Collection entries:

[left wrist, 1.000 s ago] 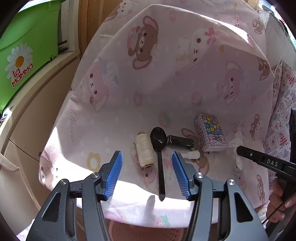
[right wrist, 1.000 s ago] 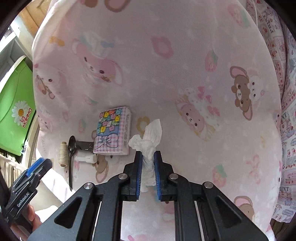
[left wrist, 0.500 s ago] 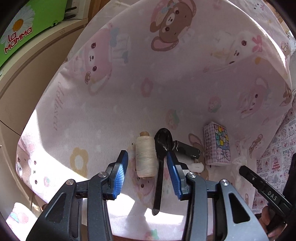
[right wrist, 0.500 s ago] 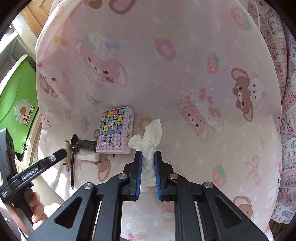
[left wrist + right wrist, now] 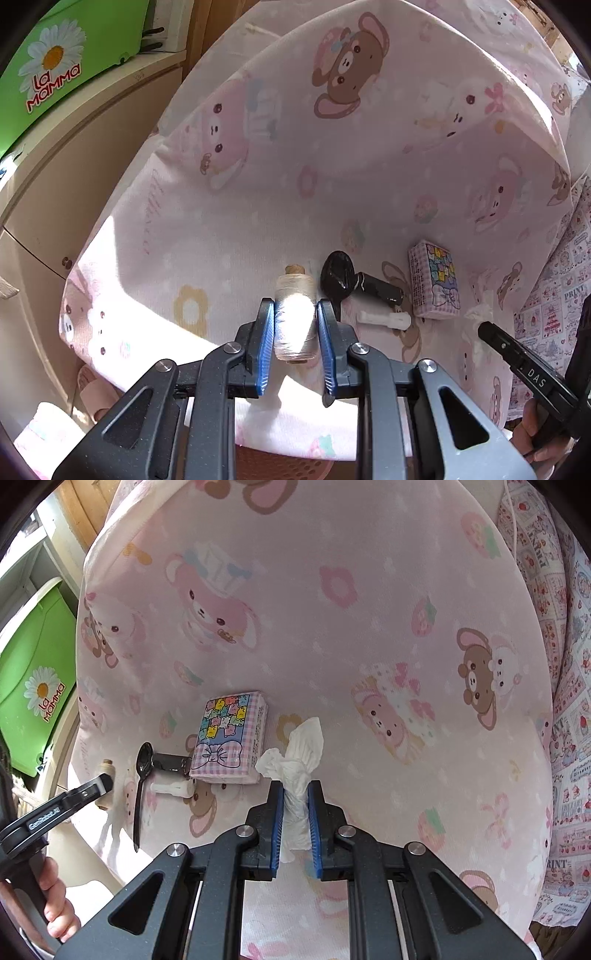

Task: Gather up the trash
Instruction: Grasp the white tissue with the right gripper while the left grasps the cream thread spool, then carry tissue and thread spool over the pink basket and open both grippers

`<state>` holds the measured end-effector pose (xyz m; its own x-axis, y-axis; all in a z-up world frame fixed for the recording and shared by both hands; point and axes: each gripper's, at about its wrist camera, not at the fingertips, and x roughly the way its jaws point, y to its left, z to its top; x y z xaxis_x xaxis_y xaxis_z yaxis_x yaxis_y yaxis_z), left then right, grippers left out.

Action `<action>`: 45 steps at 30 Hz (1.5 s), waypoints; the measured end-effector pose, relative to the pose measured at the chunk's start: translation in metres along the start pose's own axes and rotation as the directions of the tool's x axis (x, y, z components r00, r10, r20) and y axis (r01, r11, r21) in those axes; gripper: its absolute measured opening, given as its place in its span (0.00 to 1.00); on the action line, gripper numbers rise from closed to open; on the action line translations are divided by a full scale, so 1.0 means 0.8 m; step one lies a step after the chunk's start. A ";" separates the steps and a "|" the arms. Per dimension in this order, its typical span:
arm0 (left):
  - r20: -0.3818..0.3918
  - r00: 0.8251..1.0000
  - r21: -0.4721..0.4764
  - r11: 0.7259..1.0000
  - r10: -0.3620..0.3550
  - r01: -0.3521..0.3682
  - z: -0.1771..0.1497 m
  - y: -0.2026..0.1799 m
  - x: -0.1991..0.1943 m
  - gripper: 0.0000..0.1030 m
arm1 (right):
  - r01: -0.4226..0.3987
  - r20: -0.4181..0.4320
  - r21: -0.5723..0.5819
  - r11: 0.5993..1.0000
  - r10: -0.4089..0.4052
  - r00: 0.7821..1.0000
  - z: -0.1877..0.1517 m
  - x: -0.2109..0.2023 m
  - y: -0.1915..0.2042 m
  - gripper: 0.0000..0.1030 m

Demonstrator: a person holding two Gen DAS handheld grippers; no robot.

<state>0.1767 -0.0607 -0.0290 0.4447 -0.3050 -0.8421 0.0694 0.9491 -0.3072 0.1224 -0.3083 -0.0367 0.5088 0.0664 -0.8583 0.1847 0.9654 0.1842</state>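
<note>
— Spread over the table: pink cartoon-bear cloth. Left gripper?
— Just closed around cream thread spool, pads seemingly touching.
— Right gripper?
— Pinching 1 crumpled white tissue beside checked tissue pack.

A surface covered by a pink bear-print cloth is seen. Laid on it are a thread spool, black spoon, black tube, white clip, tissue pack and crumpled tissue.

Home bedroom, cartoon-print bedsheet, green storage box
</note>
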 end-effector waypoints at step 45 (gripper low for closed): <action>0.083 0.994 0.132 0.988 0.071 -0.081 -0.109 0.031 -0.107 0.21 | -0.040 0.202 -0.223 0.974 0.087 0.976 -0.062 -0.097 0.059 0.14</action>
<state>0.0623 -0.0181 -0.0036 0.5215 -0.2296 -0.8218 0.1506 0.9728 -0.1762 0.0496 -0.2554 0.0147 0.6824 0.0973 -0.7245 -0.0282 0.9939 0.1069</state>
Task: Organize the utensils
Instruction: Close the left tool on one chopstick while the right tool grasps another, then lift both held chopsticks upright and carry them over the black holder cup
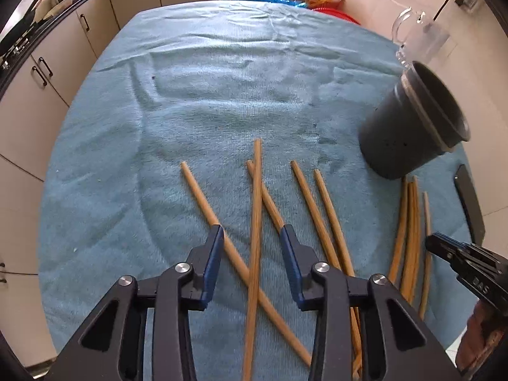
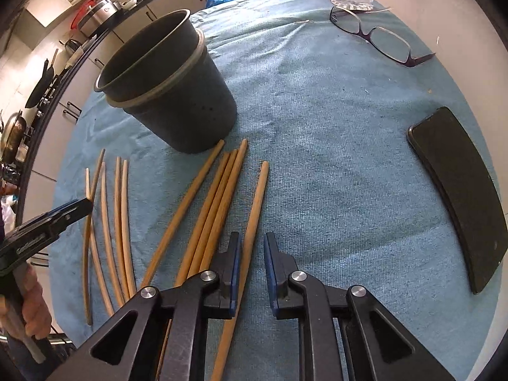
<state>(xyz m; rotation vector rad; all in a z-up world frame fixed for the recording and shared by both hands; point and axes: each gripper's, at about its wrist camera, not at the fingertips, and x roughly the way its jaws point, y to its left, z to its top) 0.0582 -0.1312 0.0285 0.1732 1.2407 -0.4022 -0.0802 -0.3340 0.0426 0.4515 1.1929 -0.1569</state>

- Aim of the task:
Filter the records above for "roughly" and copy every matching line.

- Exercise result:
`<state>` holds the measured end-effector pose (xyz m; its own x-axis, y-axis; all in a z-up world frame fixed for the recording and shared by both hands; point and axes: each gripper's, at about its wrist camera, not at the fingertips, and x roughly the way its jaws point, y to its left, z to its top; x y z xaxis_x xaxis_y xaxis_z yaxis_x yaxis_y yaxis_z), left then right, grippers left out.
<state>(xyz m; rotation vector rad; all in a z-up world frame fixed for the recording and shared by both hands; point and axes: each gripper's, at about its wrist camera, not at the fingertips, and x roughly the way its jaws point, y to its left, z to its top) 0.0582 -0.1312 0.0285 0.1732 1.2407 -0.4022 -0.0802 -0.3340 0.0426 0.4515 1.1929 -0.1569</state>

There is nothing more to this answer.